◆ **WHAT IS NEEDED**
In the listing below, locate the lines bearing the word "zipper". Copy every one of them.

◆ **DATA BELOW**
######
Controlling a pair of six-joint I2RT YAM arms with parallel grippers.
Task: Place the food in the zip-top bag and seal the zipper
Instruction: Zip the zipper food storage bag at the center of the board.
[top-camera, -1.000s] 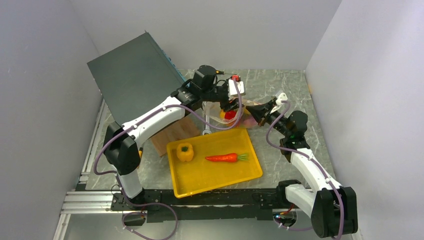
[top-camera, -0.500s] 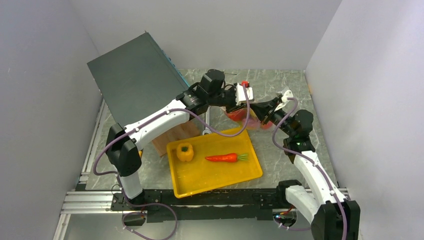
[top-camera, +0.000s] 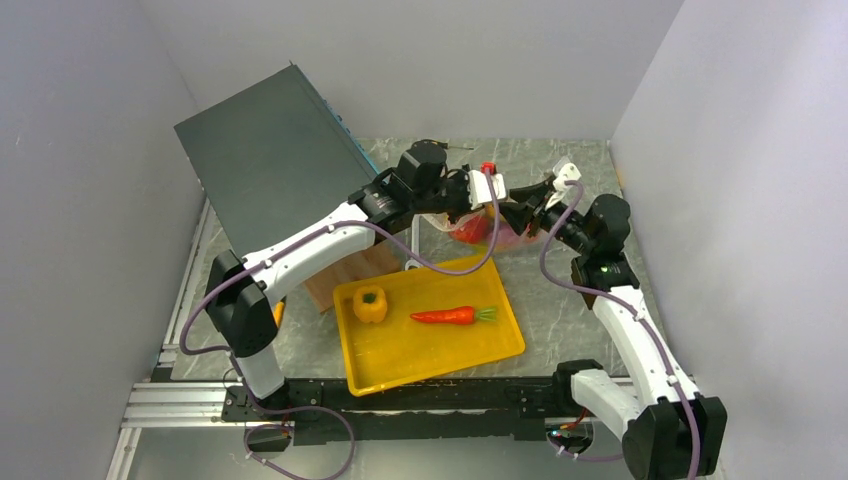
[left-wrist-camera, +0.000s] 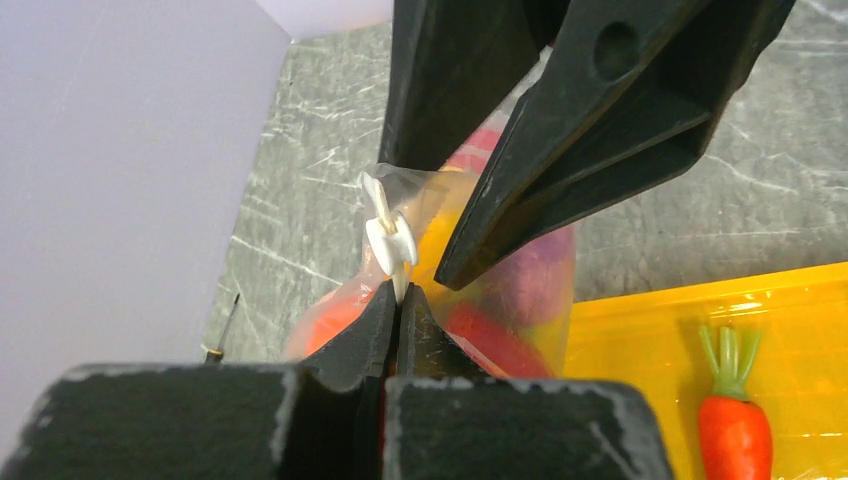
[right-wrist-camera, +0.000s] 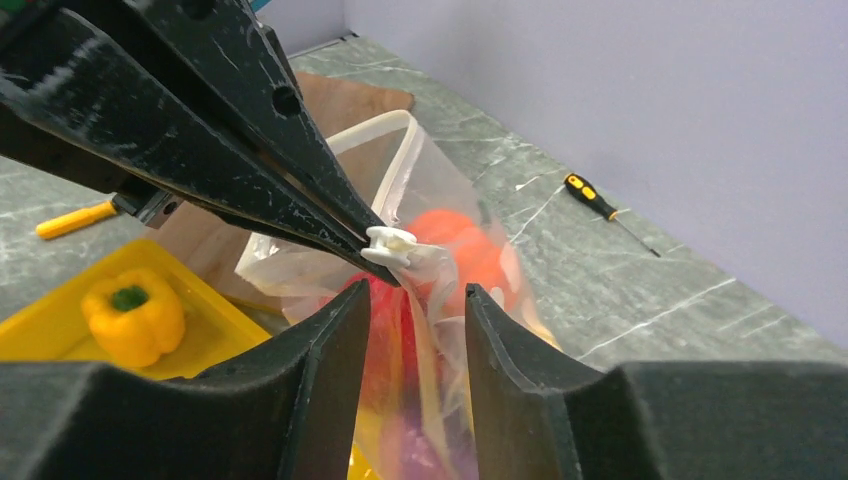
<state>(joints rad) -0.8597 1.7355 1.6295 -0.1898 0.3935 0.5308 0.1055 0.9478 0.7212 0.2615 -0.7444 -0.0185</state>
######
◆ **RESULT OF THIS EXERCISE**
Task: Place the food in the zip-top bag and seal the zipper
Instruction: Zip the zipper food storage bag at the center of the board.

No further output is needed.